Copy the entire listing exactly.

## DATA SHOWN:
* * * *

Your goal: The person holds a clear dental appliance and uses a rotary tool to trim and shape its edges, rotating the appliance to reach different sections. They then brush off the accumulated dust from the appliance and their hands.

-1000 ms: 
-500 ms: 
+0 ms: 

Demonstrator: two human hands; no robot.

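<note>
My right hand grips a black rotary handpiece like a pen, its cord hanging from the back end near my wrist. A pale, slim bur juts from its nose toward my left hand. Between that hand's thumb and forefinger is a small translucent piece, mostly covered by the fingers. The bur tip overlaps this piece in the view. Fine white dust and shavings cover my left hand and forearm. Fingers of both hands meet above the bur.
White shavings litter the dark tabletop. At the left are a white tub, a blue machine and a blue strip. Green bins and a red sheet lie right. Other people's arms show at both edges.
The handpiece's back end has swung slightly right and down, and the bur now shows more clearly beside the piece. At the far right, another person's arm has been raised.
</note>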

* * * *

## OUTPUT OF THE EXERCISE:
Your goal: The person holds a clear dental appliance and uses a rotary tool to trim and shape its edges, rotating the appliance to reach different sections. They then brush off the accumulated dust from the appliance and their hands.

-1000 ms: 
-500 ms: 
+0 ms: 

Demonstrator: two human hands; no robot.

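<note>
My right hand grips a black rotary handpiece like a pen, its cord hanging from the back end near my wrist. A pale, slim bur juts from its nose toward my left hand. Between that hand's thumb and forefinger is a small translucent piece, mostly covered by the fingers. The bur tip overlaps this piece in the view. Fine white dust and shavings cover my left hand and forearm. Fingers of both hands meet above the bur.
White shavings litter the dark tabletop. At the left are a white tub, a blue machine and a blue strip. Green bins and a red sheet lie right. Other people's arms show at both edges.
The handpiece's back end has swung slightly right and down, and the bur now shows more clearly beside the piece. At the far right, another person's arm has been raised.
</note>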

There is nothing more to the answer.